# 2011 Motobecane Sprint



## unboringuy (Jul 27, 2010)

deleted


----------



## NewCyclist (Aug 7, 2010)

unboringuy said:


> deleted


I just checked the site.
It is still showing most of all sizes available and it's the 2011.
Mine should be in on the the 16th.


----------



## neilcrumpton (Aug 5, 2010)

NewCyclist - any thoughts / impressions on the bike?


----------



## NewCyclist (Aug 7, 2010)

Here are a few pics. I have riden about 400 miles and really like it.


----------



## NewCyclist (Aug 7, 2010)

Went on a 55 mile ride today.
I'm still very happy with my purchase, it rides great.
Just wondering if everyone is happy with there 2011 Tomobecane Sprint and if they have had any problems.


----------



## NewCyclist (Aug 7, 2010)

Mike, are you selling alot of the 2011 Tomobecane Sprint's?
I noticed that you are still not Sold out on Silver's and Orange's
Comparible bikes on your site are Sold out.
It seems like it does not have much of sale.
Don't get me wrong I still like mine, just wondering if I should of gotten a different bike.


----------



## going for broke (Sep 24, 2010)

I purchased the sprint (in orange) about two weeks ago.
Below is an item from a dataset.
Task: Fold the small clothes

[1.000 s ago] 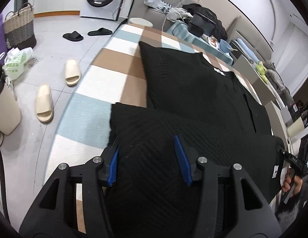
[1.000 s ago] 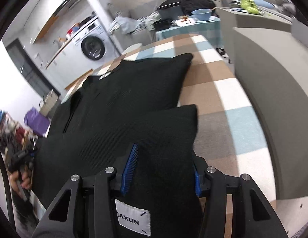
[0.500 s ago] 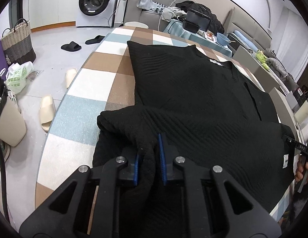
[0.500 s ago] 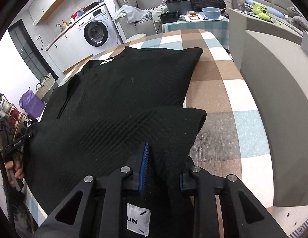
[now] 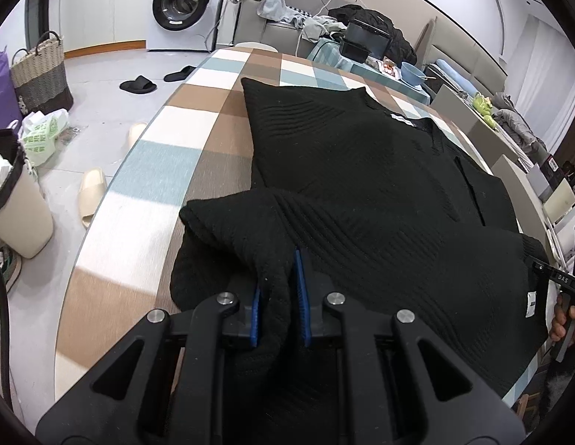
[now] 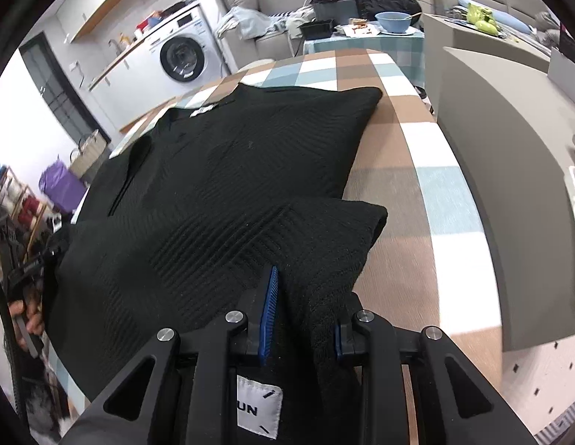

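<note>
Gripping the near hem at its left corner, the left gripper point(image 5: 278, 296) has its blue fingers point(image 5: 254, 315) clamped on a bunched ridge of the black ribbed knit sweater point(image 5: 361, 170), which lies spread across the round bench with the checked brown, white and blue cloth point(image 5: 183, 126), collar at the far side. At the other near corner the right gripper point(image 6: 302, 319) is likewise closed on a thicker fold of the same hem, just above a white sewn label point(image 6: 259, 411).

The step in hand looks like carrying the bottom edge up towards the collar. Doing it well would mean lifting both corners together and level, keeping the hem taut between them so the knit does not sag or drag the lower layer along, then laying the edge square with the shoulders before letting go.

Only the left wrist view shows the floor beside the bench, with beige slippers point(image 5: 92, 196), a woven basket point(image 5: 40, 74) and a bin point(image 5: 16, 207), and the person's right hand point(image 5: 563, 324) at the far right edge. Only the right wrist view shows the grey sofa arm point(image 6: 509, 170) close along the bench's right side, and the person's left hand point(image 6: 27, 319) at its left edge.
</note>
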### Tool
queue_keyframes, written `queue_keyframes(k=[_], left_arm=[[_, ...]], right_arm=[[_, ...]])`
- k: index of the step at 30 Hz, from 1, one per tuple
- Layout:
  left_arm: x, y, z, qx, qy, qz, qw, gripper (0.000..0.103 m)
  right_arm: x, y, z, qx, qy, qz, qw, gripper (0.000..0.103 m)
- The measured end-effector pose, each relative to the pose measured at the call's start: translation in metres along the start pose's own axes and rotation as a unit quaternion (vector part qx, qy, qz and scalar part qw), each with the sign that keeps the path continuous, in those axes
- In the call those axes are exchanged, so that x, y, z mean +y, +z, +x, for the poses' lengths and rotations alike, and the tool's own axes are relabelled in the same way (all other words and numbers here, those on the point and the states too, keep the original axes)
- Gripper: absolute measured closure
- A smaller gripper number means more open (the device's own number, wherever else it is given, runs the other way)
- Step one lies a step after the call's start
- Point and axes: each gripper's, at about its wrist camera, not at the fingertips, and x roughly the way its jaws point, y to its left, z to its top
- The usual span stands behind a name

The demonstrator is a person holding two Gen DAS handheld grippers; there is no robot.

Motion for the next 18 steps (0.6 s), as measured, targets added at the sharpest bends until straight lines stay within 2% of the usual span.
queue_keyframes(k=[6, 11, 14, 16, 18], left_arm=[[-0.013, -0.013, -0.012, -0.012, 0.040, 0.018, 0.9990, 0.090], [-0.019, -0.015, -0.023, -0.018, 0.071, 0.028, 0.9969, 0.080], [-0.022, -0.016, -0.034, -0.026, 0.080, 0.033, 0.9959, 0.063], [-0.026, -0.016, -0.041, -0.033, 0.090, 0.036, 0.9947, 0.050], [-0.028, -0.016, -0.048, -0.034, 0.092, 0.031, 0.9947, 0.046]], right_arm=[[0.000, 0.008, -0.001, 0.006, -0.009, -0.012, 1.000, 0.079], [0.002, 0.007, -0.009, -0.005, -0.017, -0.008, 1.000, 0.068], [0.000, 0.000, -0.022, -0.020, -0.009, -0.009, 1.000, 0.059], [-0.001, -0.005, -0.031, -0.031, -0.001, -0.011, 0.999, 0.059], [-0.004, -0.009, -0.038, -0.037, 0.002, -0.008, 0.999, 0.057]])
I have about 150 miles on it and have nothing but good things to say about the bike and bikesdirect. I feel that for the $$ you would be hard pressed to get a better deal. I originally was loking at bikes on thier site in the $699 range but then I seen the value in the $999 bike. better wheels, FULL ultegra (2011 btw ) , external bb, better stem, post, bars.. carbon stays..shall I go on.  Also when I was looking I notced the vent noir was out of stock in my size and after getting my bike I seen the vent was back in stock in my size. Was meant to work out that way I guess (at least thats what i told the wife) I think as you get higher in price you reach a little less of an audience and that might contribute to how well something stays in stock? It seems like several of the lower priced bikes were sold out in many sizes.


----------



## NewCyclist (Aug 7, 2010)

It's nice to know that there's other people happy with there Sprint.
I also was looking at the $699 range bikes but they aren't in the same class as the Sprint.
I have about 620 miles on mine, still happy as the first day I got it.
Can you post some pictures of your Orange Sprint, I almost went with the Orange.
Orange or Silver they look great in both colors.


----------



## going for broke (Sep 24, 2010)

Pics as requested...


----------



## NewCyclist (Aug 7, 2010)

Nice looking bike.


----------



## SilverStretch (Aug 2, 2010)

Love my new orange Sprint - it's been great since day one...it's lighter and better-looking than I expected it to be...no real complaints about performance except an occasional problem with "skating" on the smallest ring. I wish there was an option for an Ultegra 6703 crankset instead of the Truvativ - that would be the obvious improvement to me. Possible Christmas-list item! Great bike.


----------



## schief (Oct 11, 2010)

*Chain "skating"*

I've also recently purchase a Sprint. Love the bike but the failure of the chain to fully drop to the smallest front gear, which I'm guessing is the skating problem, IS annoying. Seems to happen most often when shifting while rear gear is in the middle or smaller. I've found that I can get the chain to engage if I shift to a larger gear in the rear. I've noticed this complaint on other reviews of this bike so I'm guessing it's a rather common problem. Is there a good fix for this (other than changing to Ultegra crank)?


----------



## going for broke (Sep 24, 2010)

I've never even been in the small ring?? What are you doing pulling a trailer??  
No seriously I haven't had any issues with shifting at all since I tuned in the derailleurs.


----------



## SilentAssassin (Jul 29, 2010)

It has a tried and true frame. Definitely a good buy. Only issue I have with it is these tend to sell out fast.


----------



## NewCyclist (Aug 7, 2010)

Went on a 43 mile hills ride today on mine, no issues.
I will be purchasing some Look pedals next week.


----------



## igotyofire (Nov 27, 2011)

I like the orange, Looks like it could be my next bike even though I just got mine. maybe a SRAM Grand Spirit & avoid that trustivo everyone was talking about, these bikes are about 17.5-19lbs arent they?


----------



## neilether (Mar 31, 2006)

my neighbor has a silver one and really likes it.


----------